I picked it up and scanned the report while Jacobs continued filling me in on the case.
“Security guard saw someone suspicious at the scene and called Vegas PD. Luckily our team heard it on the police scanner and recognized it for what it was. Of course the suspect had gone before the police arrived. Silas went to the site and waited. Sure enough, the next night, Koval was spotted again at the scene snooping around, most likely trying to cover his tracks. Silas netted him, took him out and released him into the enclosure. Funny thing was, Silas said that Koval wandered right into the trap like he wanted to be caught.”
“Um, Koval would never allow himself to be captured. He’s a lot smarter than that. He would have known he was being watched. Plus, he’s a loner, and he’s always lived within the boundaries, at least, he has in this century, as far as I know.”
“He’s a pet project of yours, huh?”
I shrugged. My fascination was easy to justify on one level. Koval reportedly was one of the oldest living vampires, a Russian Count from the seventeenth century. Koval’s father had been granted a large estate and many acres of land in exchange for his long military service to the Czar. Dmitri was his only son. He’d distinguished himself as a military leader in the landed army—the basic military force of Russia—and was a favourite to the prince. His transition to vampire happened somewhere during his military career. Then he disappeared from history until the reign of Catherine the Great. He reappeared during what was known as the peasant reform of 1861, during the reign of Alexander II of Russia.
But I had more personal reasons for my interest that were no one’s business but my own.
“Jonas?” Jacobs was speaking to me. “You should go get some sleep.” He glanced at the window. “Sun will be up soon. You look beat.”
“Yeah,” I said, checking the file again. I zeroed in on something I hadn’t seen the first time. “It says there was a survivor among the victims, an eyewitness who made a positive ID of Koval?”
“Um,” Jacobs reeled back in his chair, “a woman by the name of Nancy Potts.”

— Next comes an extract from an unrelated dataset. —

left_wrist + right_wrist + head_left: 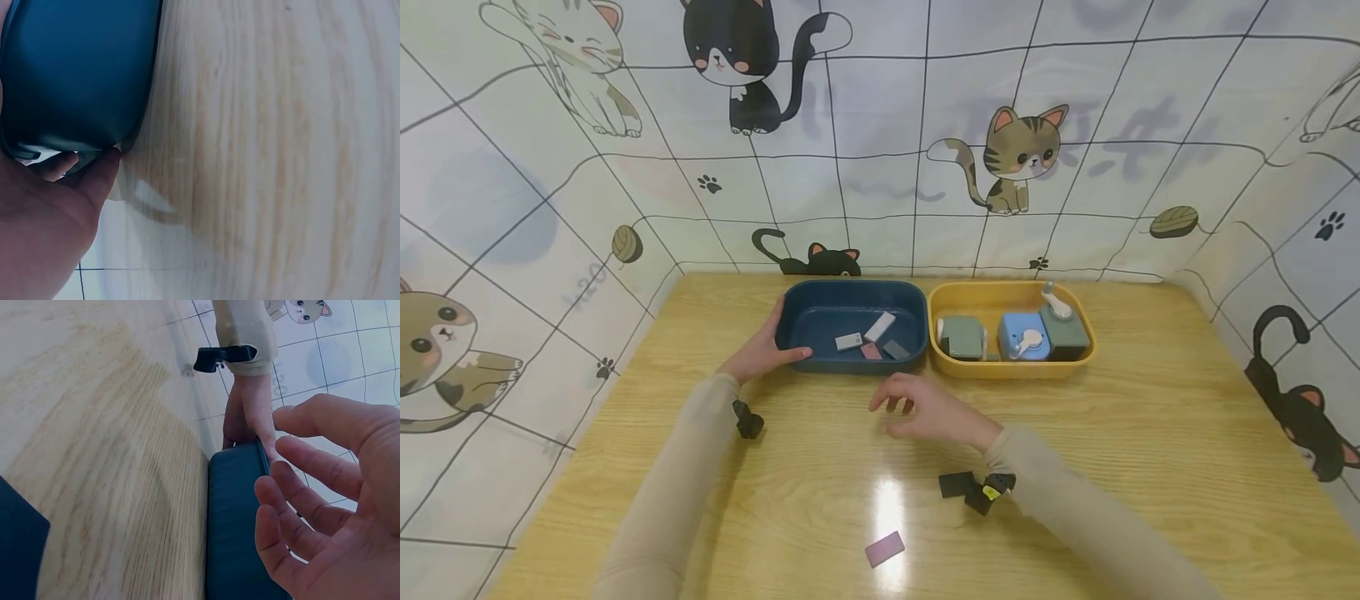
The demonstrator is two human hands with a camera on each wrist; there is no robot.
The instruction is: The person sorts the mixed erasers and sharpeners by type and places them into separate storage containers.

“She swears it was Koval who attacked her? How does she know him?”
“She claims she works for him as his housekeeper.”
“So,” I was trying to wrap my head around all of it, “Koval feeds off his own housekeeper, and leaves her alive to identify him? Something doesn’t add up.” I got to my feet. Dmitri Koval hadn’t managed to walk the Earth for this long by being an idiot. “I need to talk to her. She still at the clinic?”
“Yeah.” Jacobs smiled. “Thought you were going home?”
“I am going home, but the clinic is on my way, so…” I trailed off with a grin. “Tell Silas I’ll be up at the cabin tomorrow evening around seven. I’ll do the blood test on Koval. He can go home after I get there.”
“Sure you don’t want some extra help with this one?”
“I work alone. You know that.” I couldn’t tell him how much I wanted to meet Koval or the reason for it. I’d waited a long time.
I left the office and jogged down two flights of steps to the front door. Three rooms on the second floor of an apartment building outside Vegas served as our headquarters. There was no number on the door, nothing to indicate what went on inside. The apartment downstairs remained empty. Only a handful of people knew about us, including a special government department which operated on a very small budget in Washington, the same people who oversaw the Area 51 stuff.
For the last fourteen years, I’d headed up a special unit of uniquely trained police officers who tracked and captured supernatural creatures who stepped outside the boundaries. It was an existence lived in the shadows. No one outside the agency could know what I did for a living. There were just some things better left in the dark.